Julián Quintero, presidente de la JAC Los Patriotas/ foto: archivo particular
La Junta de Acción Comunal del barrio Los Patriotas, en Tunja, atraviesa una compleja situación jurídica que podría comprometer el futuro de dos espacios considerados fundamentales para la comunidad: el salón comunal y la Escuela Rafael Uribe Uribe.

Deuda histórica
Según explicó el presidente de la Junta de Acción Comunal, Julián Quintero, ambos predios se encuentran afectados por medidas cautelares derivadas de un proceso laboral que se originó hace varios años y que concluyó con una condena judicial contra la organización comunal. De acuerdo con el dirigente, el salón comunal actualmente estaría embargado y secuestrado, mientras que la institución educativa registra una medida de embargo.
Quintero señaló que el litigio se remonta a un acuerdo suscrito en 1994 entre una administración anterior de la Junta y uno de los demandantes. En dicho documento se habría permitido a una persona habitar un predio comunitario a cambio de realizar labores de cuidado y vigilancia. Posteriormente, los ocupantes iniciaron una demanda laboral reclamando el pago de salarios, prestaciones sociales y aportes pensionales.

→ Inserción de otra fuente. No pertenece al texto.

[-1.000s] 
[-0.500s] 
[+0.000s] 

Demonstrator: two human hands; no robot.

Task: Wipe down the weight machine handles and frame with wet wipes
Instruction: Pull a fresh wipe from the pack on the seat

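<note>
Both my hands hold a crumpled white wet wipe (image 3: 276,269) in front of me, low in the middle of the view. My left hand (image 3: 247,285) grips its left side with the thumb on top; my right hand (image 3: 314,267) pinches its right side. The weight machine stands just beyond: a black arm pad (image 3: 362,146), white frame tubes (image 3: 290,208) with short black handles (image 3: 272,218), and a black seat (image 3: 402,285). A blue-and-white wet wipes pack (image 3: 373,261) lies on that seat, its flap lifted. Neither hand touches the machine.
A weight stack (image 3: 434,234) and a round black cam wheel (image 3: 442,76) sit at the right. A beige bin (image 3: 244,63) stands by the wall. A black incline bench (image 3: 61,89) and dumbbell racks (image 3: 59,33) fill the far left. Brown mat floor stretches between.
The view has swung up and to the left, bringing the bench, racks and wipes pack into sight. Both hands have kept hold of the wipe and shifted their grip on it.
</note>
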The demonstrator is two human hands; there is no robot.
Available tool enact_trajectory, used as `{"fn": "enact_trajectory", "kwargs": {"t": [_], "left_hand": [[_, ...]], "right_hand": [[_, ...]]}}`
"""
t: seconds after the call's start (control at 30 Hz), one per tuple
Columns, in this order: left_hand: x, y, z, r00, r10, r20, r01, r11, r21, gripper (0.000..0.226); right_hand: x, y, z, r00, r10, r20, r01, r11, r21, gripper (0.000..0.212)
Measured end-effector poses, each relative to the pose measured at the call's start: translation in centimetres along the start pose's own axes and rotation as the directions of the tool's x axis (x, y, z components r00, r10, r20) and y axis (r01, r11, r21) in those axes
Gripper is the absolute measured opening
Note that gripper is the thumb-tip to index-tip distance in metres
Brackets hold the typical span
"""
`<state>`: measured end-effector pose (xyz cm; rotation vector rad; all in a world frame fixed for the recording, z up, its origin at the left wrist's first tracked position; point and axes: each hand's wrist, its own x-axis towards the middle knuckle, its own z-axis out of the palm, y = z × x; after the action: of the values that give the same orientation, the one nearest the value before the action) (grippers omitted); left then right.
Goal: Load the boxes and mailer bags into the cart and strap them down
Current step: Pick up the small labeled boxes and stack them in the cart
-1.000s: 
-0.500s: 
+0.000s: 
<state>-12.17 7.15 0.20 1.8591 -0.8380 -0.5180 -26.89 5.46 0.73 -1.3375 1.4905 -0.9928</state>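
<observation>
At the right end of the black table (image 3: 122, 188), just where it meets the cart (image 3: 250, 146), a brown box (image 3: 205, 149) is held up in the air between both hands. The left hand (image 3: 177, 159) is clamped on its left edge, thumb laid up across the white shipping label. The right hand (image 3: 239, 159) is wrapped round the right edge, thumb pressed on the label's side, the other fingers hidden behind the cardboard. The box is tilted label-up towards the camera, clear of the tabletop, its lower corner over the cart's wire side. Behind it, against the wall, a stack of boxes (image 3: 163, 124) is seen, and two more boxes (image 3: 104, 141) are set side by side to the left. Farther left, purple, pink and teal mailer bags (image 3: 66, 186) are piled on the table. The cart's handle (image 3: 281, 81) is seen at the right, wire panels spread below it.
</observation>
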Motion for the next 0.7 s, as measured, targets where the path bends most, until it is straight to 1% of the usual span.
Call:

Aunque el caso tuvo distintas decisiones judiciales en varias instancias, finalmente la Corte Suprema de Justicia determinó la existencia de una relación laboral y ratificó la responsabilidad de la Junta frente a las obligaciones reclamadas. Según el presidente comunal, la deuda acumulada supera actualmente los 160 millones de pesos, una suma que la organización asegura no estar en capacidad de asumir.
Bienes en riesgo
El dirigente manifestó su preocupación por la posibilidad de que el salón comunal pueda ser rematado para garantizar el pago de la obligación. A su juicio, esto significaría la pérdida de un espacio destinado exclusivamente al desarrollo de actividades sociales, comunitarias y de integración para los habitantes del sector. Frente a la situación, la Junta ha explorado alternativas de conciliación con la parte demandante. Sin embargo, Quintero afirmó que las conversaciones no han logrado avanzar hacia una solución definitiva. Asimismo, indicó que una de las opciones planteadas consistía en ceder una parte independiente del predio donde funciona la Escuela Rafael Uribe Uribe, propuesta que tampoco se ha concretado.
El presidente comunal también expresó inquietudes frente a las actuaciones relacionadas con el predio de la institución educativa. Según explicó, existe la posibilidad de que el municipio adelante acciones jurídicas para reclamar la titularidad del terreno donde opera la escuela, escenario que, en su opinión, podría dejar a la Junta sin control sobre otro de los bienes comunitarios del sector. Mientras las autoridades y las partes involucradas continúan evaluando posibles salidas jurídicas, los habitantes del barrio Los Patriotas permanecen atentos al desarrollo del proceso, que podría tener consecuencias significativas para dos espacios que durante décadas han servido como puntos de encuentro comunitario y de formación educativa.
Finalmente, Julián Quintero hizo un llamado a la comunidad para respaldar la labor de las juntas de acción comunal, recordando que se trata de organizaciones integradas por ciudadanos que ejercen sus funciones de manera voluntaria y que, en este caso, enfrentan las consecuencias de decisiones adoptadas por administraciones anteriores.